From the records below, print exactly the lines starting at the one containing "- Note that" and ending at the one containing "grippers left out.", ends included, and nothing else.
BEGIN
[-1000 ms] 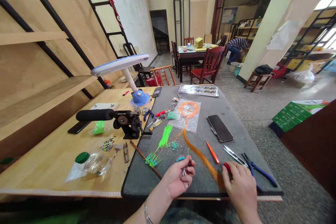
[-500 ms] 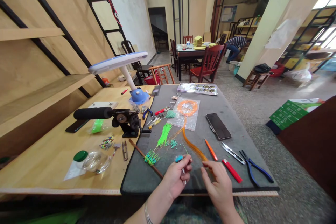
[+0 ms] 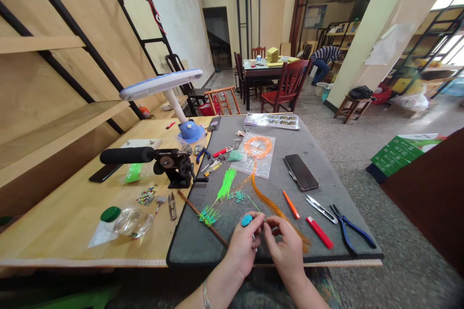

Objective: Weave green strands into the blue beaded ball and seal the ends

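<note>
My left hand [image 3: 243, 244] is closed on a small blue beaded piece [image 3: 247, 220], which shows above its fingers. Part of a thin pale stick also shows under those fingers. A fine green strand [image 3: 253, 203] sticks out up and left from the fingertips. My right hand [image 3: 286, 246] pinches at the strand's lower end, its fingertips meeting the left ones. Beneath and behind the right hand lies a loose bundle of orange thread [image 3: 266, 198]. Turquoise beads [image 3: 238, 197] and bright green strands [image 3: 226, 184] lie on the grey mat [image 3: 203, 256] just beyond.
Right of my hands lie an orange pointed tool [image 3: 291, 204], a red lighter [image 3: 319, 232], thread snips [image 3: 321, 209], blue-handled pliers [image 3: 350, 231] and a phone [image 3: 301, 172]. A brown stick [image 3: 217, 235] crosses the mat's left edge. A black hand-cranked device [image 3: 176, 169] stands left.
My right hand has moved left off the orange thread, and its fingertips now pinch beside my left hand. The blue beaded piece has turned to show more of its face.
</note>
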Tool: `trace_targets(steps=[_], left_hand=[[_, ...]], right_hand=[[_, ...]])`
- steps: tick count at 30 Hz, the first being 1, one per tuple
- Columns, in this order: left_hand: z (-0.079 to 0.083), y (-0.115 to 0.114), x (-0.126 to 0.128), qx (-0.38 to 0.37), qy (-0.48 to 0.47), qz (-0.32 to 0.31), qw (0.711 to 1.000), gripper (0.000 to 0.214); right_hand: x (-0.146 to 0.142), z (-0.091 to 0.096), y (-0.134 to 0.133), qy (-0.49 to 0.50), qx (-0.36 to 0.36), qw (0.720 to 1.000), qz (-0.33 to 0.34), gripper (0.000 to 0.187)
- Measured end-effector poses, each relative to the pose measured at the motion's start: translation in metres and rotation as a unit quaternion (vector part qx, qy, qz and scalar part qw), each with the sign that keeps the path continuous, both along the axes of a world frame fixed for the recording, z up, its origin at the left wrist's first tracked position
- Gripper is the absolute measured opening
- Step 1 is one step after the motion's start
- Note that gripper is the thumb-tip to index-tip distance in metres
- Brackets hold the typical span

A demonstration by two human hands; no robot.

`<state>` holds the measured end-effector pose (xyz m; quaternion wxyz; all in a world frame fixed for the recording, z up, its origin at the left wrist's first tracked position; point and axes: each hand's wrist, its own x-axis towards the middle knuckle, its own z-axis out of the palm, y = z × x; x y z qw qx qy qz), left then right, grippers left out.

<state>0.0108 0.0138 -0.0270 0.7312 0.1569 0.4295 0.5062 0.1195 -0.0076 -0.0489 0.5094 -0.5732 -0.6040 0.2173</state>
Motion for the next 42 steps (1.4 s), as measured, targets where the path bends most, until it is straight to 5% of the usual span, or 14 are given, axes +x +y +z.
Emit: trace_targets(steps=[24,33,37,42], left_hand=[[-0.006,0.0,0.0,0.031,0.058,-0.031,0.997,0.031],[-0.005,0.003,-0.01,0.054,0.106,-0.045,0.992,0.029],[0.008,0.006,-0.031,0.14,0.233,-0.084,0.959,0.023],[0.019,0.005,-0.049,0.298,0.35,-0.244,0.854,0.012]], right_hand=[[0.0,-0.001,0.001,0.077,-0.049,0.996,-0.001,0.012],[0.015,-0.007,-0.004,-0.042,-0.025,0.998,-0.032,0.014],[0.043,-0.008,-0.013,-0.158,0.0,0.987,-0.02,0.014],[0.061,-0.003,-0.03,-0.29,0.001,0.955,0.054,0.013]])
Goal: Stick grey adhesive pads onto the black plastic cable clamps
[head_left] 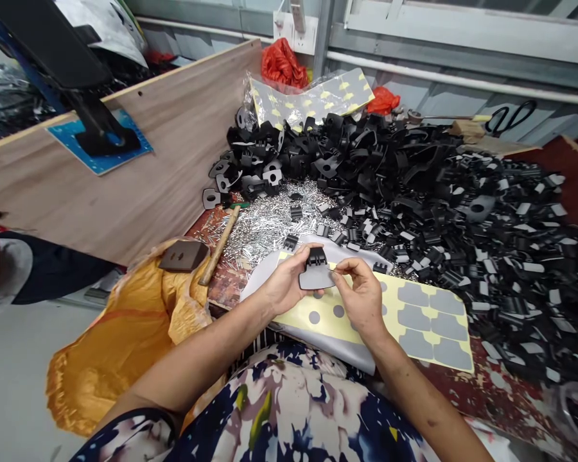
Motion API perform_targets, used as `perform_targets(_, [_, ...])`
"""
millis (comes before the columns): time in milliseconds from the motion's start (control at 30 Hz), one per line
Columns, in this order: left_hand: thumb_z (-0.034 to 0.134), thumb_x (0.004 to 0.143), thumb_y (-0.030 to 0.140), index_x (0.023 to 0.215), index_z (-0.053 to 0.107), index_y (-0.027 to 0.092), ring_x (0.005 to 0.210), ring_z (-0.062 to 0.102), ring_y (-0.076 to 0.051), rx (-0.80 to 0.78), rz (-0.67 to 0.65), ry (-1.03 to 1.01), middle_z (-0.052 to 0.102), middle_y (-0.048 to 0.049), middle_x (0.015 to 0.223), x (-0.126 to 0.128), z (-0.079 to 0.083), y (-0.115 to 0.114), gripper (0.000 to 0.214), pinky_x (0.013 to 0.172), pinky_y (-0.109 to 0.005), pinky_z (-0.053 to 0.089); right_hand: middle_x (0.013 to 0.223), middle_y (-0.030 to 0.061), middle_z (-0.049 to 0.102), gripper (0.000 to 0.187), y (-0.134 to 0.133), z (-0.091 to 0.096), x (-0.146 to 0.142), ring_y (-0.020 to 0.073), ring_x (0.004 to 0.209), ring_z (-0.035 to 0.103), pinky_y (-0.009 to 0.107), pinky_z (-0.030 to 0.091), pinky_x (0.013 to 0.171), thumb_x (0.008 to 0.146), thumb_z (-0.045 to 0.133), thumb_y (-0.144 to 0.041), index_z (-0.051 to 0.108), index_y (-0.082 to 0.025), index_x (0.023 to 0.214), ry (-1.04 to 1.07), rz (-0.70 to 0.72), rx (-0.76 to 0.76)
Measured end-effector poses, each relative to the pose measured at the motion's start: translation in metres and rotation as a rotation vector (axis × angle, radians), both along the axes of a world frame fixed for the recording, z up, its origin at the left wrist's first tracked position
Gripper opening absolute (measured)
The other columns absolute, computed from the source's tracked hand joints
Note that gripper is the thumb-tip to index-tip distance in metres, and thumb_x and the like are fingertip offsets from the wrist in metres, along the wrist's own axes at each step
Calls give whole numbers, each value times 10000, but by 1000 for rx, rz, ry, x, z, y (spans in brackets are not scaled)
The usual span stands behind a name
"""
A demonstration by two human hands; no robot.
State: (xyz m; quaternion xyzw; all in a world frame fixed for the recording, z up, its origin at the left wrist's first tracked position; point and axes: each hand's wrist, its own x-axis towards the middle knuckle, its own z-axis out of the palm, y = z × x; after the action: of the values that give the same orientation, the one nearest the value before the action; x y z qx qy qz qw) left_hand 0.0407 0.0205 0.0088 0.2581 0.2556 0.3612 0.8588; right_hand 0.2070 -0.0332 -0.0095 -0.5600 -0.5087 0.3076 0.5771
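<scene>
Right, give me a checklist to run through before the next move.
1. Left hand holding the black plastic piece with a flat grey face: ok.
2. Right hand at the piece's right edge: ok, thumb and forefinger there.
3. Right hand's pinch firm: cannot tell.
4. Yellow sheet with grey rounded shapes and dots fully uncovered: not ok, the right hand hides part.
5. Stick-like tool with a wooden handle apart from both hands: ok, left of them, beside the heap of silver metal pins.
</scene>
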Motion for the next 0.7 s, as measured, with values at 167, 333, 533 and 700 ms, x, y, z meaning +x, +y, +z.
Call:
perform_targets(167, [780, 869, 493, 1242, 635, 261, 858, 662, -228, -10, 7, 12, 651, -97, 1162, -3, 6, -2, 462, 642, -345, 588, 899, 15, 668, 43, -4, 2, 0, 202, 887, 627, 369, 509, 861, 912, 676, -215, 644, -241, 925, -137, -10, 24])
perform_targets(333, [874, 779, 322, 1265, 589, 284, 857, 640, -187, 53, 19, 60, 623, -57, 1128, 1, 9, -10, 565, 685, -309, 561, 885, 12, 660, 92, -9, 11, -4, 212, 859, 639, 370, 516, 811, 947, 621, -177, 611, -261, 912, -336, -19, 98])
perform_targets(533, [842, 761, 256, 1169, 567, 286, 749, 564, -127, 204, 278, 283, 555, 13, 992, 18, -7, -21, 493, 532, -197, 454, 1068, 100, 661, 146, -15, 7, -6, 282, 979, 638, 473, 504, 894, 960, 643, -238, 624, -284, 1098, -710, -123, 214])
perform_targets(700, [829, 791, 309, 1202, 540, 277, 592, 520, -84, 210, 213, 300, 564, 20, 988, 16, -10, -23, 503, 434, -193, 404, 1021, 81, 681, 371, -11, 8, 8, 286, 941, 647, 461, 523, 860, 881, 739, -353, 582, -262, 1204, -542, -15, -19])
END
◆ **WRITTEN ANSWER**
- Note that gripper is the thumb-tip to index-tip distance in metres
- Brackets hold the typical span

A demonstration by two human hands; no robot.

`<state>` holds the measured end-effector pose (xyz m; quaternion wxyz; all in a world frame fixed for the recording, z up, its origin at the left wrist's first tracked position; point and axes: each hand's wrist, its own x-axis towards the middle knuckle, its own z-axis out of the palm, y = z × x; x y z qw qx qy qz), left then right, grippers left out.

The output shown is complete.